Cryoport is being run to maximize market presence, not profits at this point in its development. With the acquisitions of MVE and CRYOPDP, financial results are a bit confusing. I have broken down some of the key numbers as follows:

  • In 4Q, 2020, reported sales were $48.4 million, compared to $9.2 million for the fourth quarter of 2019, a year-over-year gain of 423% Management stated that organic sales growth was 36%.
  • The total revenue for the full year 2020 was $78.7 million, compared to $33.3 million for 2019, a year-over-year gain of 132% with organic growth of 26%.
  • The acquisitions of CRYOPDP and MVE were responsible for the surge in sales in 4Q, 2020 and full year 2020. I estimate that they contributed $29 million to full year 2020 sales (37% of total) and also $29 million to 4Q, 2020 sales (60% of total).
  • I estimate that full year sales for the “old” Cryoport” were $50 million for the year, an increase of 20%
  • I estimate that 4Q sales for the “old” Cryoport were $20 million for the year, an increase of 26%
  • Of course, the key driver of Cryoport’s business is support of commercial sales and clinical trials of cell based therapies. I estimate that full year 2020 sales were $32.9 million, an increase of 22%.
  • I estimate that 4Q, 2020 sales in support of commercial sales and clinical trials were $9.7 million, an increase of 40%. This rapidly growing and key driver of the business represented 20% of 4Q, 2020 sales.
  • Commercial sales are currently driven by sales of the CAR-T drugs, Kymriah and Yescarta. In 4Q, 2020 combined sales were $270 million an increase of 24% from $218 million in 4Q, 2019. However, compared to $260 million of sales in 3Q, 2020, the sequential increase was only 4%. This raises concern that growth has peaked. I do not believe this to be the case as discussed earlier.

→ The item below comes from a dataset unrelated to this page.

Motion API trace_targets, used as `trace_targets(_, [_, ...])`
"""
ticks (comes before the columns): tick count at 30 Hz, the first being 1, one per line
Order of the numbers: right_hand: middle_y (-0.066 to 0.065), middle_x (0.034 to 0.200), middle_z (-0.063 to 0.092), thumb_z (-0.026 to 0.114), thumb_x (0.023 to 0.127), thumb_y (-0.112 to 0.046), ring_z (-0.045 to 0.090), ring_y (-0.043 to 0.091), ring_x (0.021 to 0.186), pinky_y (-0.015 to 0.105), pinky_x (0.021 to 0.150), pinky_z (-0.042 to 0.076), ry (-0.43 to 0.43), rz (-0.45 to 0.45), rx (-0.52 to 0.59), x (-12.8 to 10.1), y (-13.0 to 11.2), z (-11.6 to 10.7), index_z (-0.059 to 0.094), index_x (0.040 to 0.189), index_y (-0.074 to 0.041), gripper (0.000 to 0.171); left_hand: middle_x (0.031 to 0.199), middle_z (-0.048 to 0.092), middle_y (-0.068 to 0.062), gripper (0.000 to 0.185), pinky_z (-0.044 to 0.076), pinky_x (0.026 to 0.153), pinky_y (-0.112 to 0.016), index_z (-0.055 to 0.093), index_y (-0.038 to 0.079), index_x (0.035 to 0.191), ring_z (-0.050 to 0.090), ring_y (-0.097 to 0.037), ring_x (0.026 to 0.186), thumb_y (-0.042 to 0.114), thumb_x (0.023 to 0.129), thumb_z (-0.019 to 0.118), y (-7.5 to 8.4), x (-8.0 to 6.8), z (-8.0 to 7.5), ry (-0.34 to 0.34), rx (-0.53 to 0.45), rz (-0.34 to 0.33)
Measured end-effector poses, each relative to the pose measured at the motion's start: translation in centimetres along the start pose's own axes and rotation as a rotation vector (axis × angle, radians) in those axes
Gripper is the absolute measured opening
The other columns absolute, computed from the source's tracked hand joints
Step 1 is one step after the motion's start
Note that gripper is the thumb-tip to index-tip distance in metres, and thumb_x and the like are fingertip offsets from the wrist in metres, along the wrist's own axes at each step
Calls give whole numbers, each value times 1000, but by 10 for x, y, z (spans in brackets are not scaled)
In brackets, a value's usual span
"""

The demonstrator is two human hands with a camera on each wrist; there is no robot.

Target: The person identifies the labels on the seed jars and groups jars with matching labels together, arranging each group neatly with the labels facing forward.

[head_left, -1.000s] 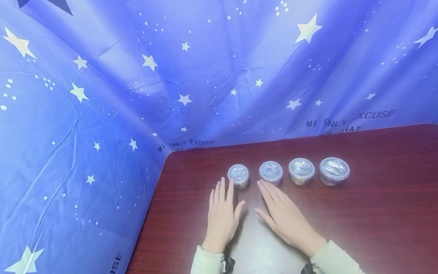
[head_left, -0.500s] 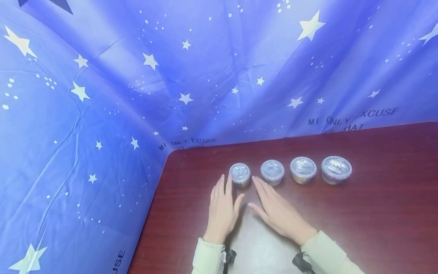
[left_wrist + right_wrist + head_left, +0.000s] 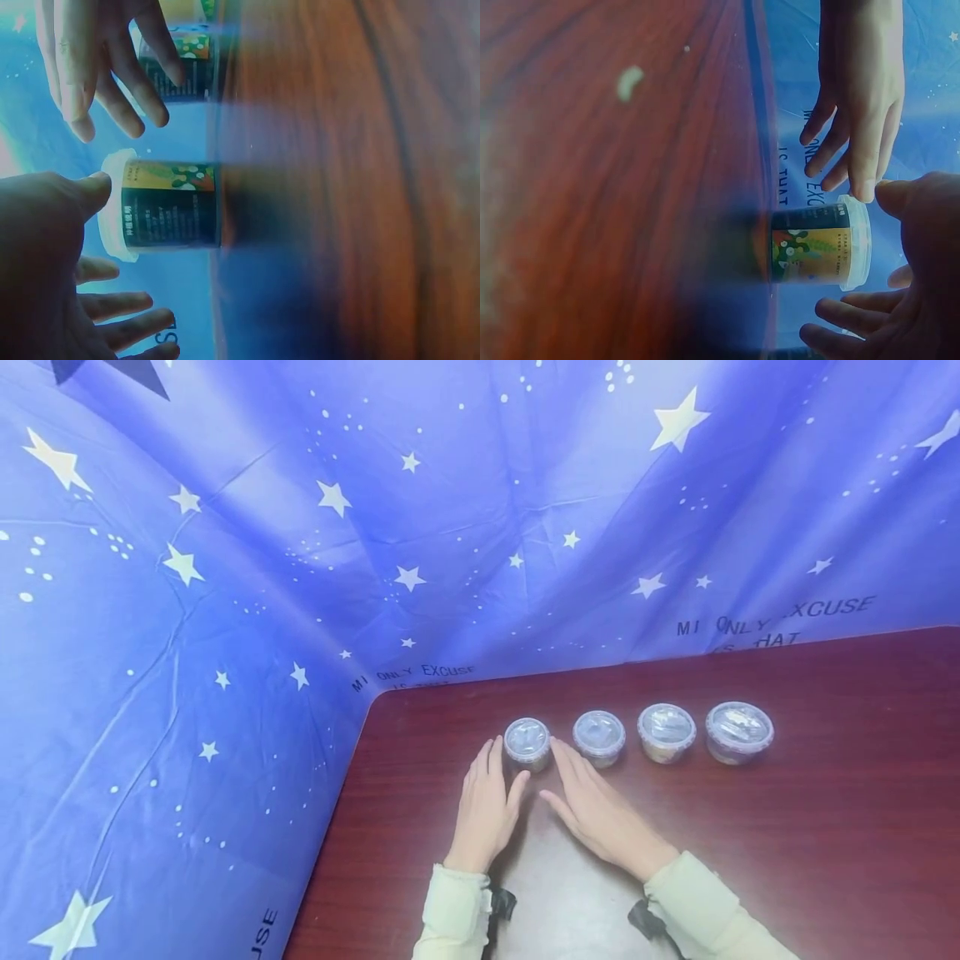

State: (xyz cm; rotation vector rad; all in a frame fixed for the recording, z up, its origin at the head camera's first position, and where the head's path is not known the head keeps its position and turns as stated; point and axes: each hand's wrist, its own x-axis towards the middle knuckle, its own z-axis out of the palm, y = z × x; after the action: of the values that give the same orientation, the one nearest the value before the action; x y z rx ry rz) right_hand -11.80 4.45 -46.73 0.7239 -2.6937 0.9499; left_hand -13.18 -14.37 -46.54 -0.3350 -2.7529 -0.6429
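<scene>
A small round tub (image 3: 527, 745) with a clear lid stands upright at the left end of a row on the table. My left hand (image 3: 482, 810) is on its left side, fingers stretched forward. On its other side lies my right hand (image 3: 606, 818), fingers straight and angled toward it, between this tub and the second tub (image 3: 599, 737). Whether fingertips touch the tub I cannot tell. In the left wrist view the tub's label (image 3: 171, 206) is dark green and yellow with printed text. The right wrist view shows the tub (image 3: 810, 246) between both hands.
Two more lidded tubs, a third (image 3: 666, 732) and a wider fourth (image 3: 739, 732), continue the row to the right. The dark red wooden table (image 3: 847, 793) meets a blue star-printed curtain (image 3: 480, 527) at its back and left edges.
My right hand has moved left from near the second tub to the right side of the leftmost tub. The left hand has shifted slightly forward. The tubs stand as before.
</scene>
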Motion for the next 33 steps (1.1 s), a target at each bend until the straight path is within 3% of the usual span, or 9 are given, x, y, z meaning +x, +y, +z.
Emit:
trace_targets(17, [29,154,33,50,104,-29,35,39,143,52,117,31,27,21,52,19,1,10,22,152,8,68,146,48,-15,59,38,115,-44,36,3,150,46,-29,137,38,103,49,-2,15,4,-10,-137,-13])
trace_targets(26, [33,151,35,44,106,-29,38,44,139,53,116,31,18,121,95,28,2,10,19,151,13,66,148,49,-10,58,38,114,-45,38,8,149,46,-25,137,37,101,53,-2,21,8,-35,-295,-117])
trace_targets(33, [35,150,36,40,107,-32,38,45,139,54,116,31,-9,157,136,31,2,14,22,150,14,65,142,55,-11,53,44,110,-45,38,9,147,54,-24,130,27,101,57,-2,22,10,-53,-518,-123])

  • Gilead introduced Tecartis, the third CAR-T product to the market in 3Q. 2020. Sales in 4Q, 2020 were $34 million and $10 million in 3Q, 2020. It has emerged as the third important CAR-T product supported by Cryoport.
  • Cryoport is not being run to maximize profits. However, the non-GAAP adjusted EBITDA was a positive $3.9 million for 4Q, 2020 and essentially zero for the full year, Cryoport does not have a meaningful burn rate that will erode its cash position.